Exercise: Extract, unchanged, every line from the top of the material below through the line with "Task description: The", and no more.

Input data:
******************************

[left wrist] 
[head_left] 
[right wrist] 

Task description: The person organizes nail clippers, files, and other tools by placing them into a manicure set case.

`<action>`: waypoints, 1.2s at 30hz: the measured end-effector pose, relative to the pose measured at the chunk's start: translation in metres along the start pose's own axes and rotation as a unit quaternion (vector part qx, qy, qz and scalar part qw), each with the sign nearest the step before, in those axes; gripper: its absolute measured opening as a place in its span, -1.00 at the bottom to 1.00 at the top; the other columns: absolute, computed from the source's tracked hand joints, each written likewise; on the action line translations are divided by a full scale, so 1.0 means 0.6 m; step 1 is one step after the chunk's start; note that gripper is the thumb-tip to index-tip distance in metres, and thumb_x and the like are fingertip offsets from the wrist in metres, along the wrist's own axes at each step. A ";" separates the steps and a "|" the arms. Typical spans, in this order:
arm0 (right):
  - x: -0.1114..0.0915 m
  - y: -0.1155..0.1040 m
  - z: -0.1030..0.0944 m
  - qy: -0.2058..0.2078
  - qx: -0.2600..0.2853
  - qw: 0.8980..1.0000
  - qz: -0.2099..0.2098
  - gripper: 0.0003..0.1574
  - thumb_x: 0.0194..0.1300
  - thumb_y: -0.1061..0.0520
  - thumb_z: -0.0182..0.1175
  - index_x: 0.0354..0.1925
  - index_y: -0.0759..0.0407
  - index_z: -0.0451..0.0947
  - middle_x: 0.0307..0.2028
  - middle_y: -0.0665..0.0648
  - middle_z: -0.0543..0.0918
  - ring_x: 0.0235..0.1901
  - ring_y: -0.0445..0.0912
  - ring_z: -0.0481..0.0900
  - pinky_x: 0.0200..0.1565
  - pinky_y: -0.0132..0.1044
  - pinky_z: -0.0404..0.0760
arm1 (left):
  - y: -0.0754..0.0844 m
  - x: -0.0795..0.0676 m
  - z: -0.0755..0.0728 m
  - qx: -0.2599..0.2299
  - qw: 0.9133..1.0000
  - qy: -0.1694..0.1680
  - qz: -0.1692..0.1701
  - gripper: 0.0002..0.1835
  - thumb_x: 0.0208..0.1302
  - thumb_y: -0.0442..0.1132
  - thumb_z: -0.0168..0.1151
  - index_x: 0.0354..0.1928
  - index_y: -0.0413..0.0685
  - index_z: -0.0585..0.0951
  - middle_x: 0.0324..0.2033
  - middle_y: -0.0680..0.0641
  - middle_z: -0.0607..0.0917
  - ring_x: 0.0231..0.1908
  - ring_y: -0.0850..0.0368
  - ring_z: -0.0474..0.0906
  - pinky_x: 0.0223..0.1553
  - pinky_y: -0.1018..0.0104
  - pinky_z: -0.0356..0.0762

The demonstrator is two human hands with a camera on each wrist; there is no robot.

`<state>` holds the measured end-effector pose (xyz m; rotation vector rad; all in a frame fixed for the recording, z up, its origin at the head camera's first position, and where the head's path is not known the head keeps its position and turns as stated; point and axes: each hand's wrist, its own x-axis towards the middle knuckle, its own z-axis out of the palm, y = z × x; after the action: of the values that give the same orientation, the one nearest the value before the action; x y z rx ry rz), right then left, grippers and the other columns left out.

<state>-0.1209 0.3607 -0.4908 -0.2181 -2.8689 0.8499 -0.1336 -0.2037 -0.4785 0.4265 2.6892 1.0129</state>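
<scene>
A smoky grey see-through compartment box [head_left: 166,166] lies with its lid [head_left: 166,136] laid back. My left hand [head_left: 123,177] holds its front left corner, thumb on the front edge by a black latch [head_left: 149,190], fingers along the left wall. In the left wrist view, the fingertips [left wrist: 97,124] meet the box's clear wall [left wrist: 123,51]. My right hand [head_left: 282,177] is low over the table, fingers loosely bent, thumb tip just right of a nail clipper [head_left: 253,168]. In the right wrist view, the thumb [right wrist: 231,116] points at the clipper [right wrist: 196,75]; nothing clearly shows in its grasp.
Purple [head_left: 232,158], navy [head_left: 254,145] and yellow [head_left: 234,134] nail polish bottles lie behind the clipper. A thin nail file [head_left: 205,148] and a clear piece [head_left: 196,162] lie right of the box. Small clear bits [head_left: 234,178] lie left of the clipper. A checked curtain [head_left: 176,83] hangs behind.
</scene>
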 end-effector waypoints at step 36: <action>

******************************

Expected answer:
[left wrist] 
[head_left] 
[right wrist] 

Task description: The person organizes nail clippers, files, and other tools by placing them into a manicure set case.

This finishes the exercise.